The Institute for Advanced Manufacturing and Engineering (AME) has secured its first research project three months before officially opening.
Research & Development (R&D) experts at the UK’s first ‘Faculty on the Factory Floor’ have won a £750,000 Technology Strategy Board (TSB) competition to discover ways of speeding up the design and prototype cycle and cut costs of bringing new products to market.
The ‘Towards Zero Prototyping’ project will aim to develop novel modelling and simulation techniques that will help designers and manufacturers reduce the need for physical prototypes.
A team of six researchers and engineers from AME will use High Performance Computers at Coventry University to create software that will combine three verification techniques – Computational Fluid Dynamics (CFD), Finite Element Analysis (FEA) and Frequency Responses Analysis (FRA) – into one programme.
The project will initially use a Unipart Eberspächer exhaust system, with longer-term plans to take the R&D into other sectors, including aerospace and rail.
James Simester, technology director, explained: “Car manufacturers and tier 1s spend millions every year on developing new products and platforms, with significant costs consumed by analysis and simulation, along with multiple prototype builds.
“The use of modelling and simulation tools is increasing all the time and UK companies are gaining a competitive advantage from the reduction in design cycle times and expenditure, not to mention being able to bring better products to market quicker.”
He continued: “The Technology Strategy Board has committed significant funding into moving ‘Towards Zero Prototyping’ and we believe we have the academic capability and industry application to make the next breakthrough.
“Better still, in our spirit of ‘learning in a live manufacturing environment’, we intend on using a commercial automotive product to test our research.”
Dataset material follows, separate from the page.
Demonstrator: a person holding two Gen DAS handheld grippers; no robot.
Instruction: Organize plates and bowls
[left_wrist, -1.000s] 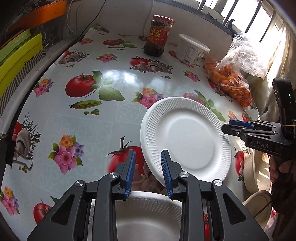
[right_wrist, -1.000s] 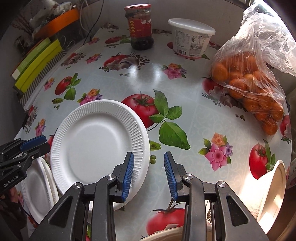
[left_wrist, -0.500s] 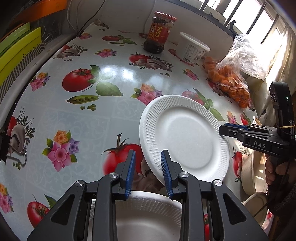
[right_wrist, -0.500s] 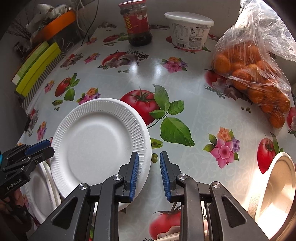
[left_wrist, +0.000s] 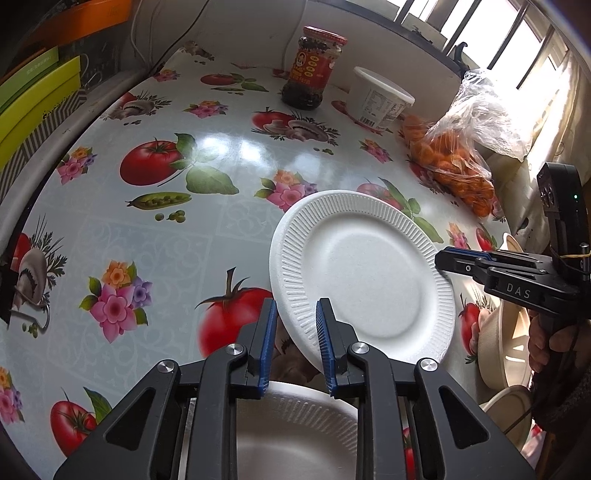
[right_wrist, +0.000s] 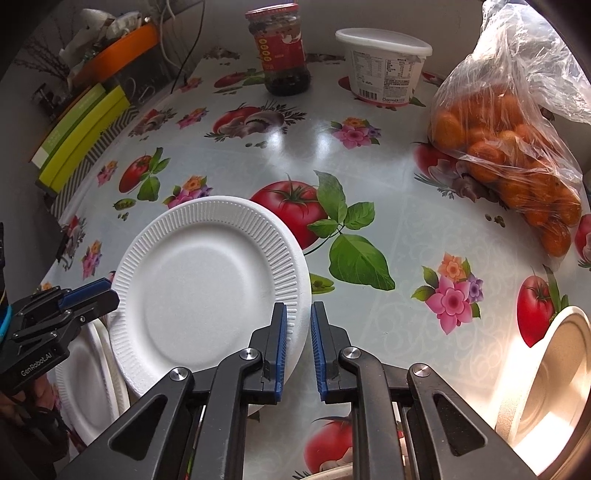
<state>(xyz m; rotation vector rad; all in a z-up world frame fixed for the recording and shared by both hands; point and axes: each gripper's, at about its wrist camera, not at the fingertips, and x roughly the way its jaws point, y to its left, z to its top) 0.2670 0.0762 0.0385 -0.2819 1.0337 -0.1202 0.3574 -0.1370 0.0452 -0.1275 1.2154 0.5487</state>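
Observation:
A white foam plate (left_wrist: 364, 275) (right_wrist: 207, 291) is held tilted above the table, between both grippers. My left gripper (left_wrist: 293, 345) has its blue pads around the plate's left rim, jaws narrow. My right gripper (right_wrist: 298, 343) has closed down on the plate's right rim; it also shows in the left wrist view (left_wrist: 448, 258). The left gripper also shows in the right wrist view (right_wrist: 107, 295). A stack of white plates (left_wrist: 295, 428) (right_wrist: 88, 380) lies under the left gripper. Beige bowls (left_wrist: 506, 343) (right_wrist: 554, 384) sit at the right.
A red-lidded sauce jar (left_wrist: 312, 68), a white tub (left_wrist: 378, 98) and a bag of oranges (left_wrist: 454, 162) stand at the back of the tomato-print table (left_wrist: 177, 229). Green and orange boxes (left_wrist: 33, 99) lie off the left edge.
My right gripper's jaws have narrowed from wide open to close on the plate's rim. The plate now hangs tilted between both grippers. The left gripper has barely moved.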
AME will develop a software package that will allow Computational Fluid Dynamics, Finite Element Analysis and Frequency Response Analysis to talk to each other for the first time.
This reduces the need to complete each verification process and the simplified solution promises to provide more information on corrosion and complex interactions between each analysis discipline.
The Technology Board said the collaboration between industry and academia was crucial to the successful bid and there was clear evidence the project could accelerate the development of lightweight exhaust systems.
James went on to add: “Towards Zero Prototyping is an important first step in our R&D strategy and, if successful, will provide a competitive advantage for companies to win new business through more cost and time efficient demonstration of design, analysis and simulation competencies.”
He concluded: “We are already submitting other project proposals with a number of funding bodies and hope to announce additional projects shortly.”
The Institute for Advanced Manufacturing and Engineering – a collaboration between Coventry University and Unipart Manufacturing Group – is set to pioneer a new higher education model for manufacturing degrees, offering a blend of innovative activity-led teaching, product development and research to create a unique learning environment.
Construction work on the 1,700 square metre, state-of the-art manufacturing and R&D space in Coventry is gathering pace and will be the focal point of training for 30+ undergraduates and postgraduates in the first year.
AME is supported by the Higher Education Funding Council for England’s Catalyst Fund.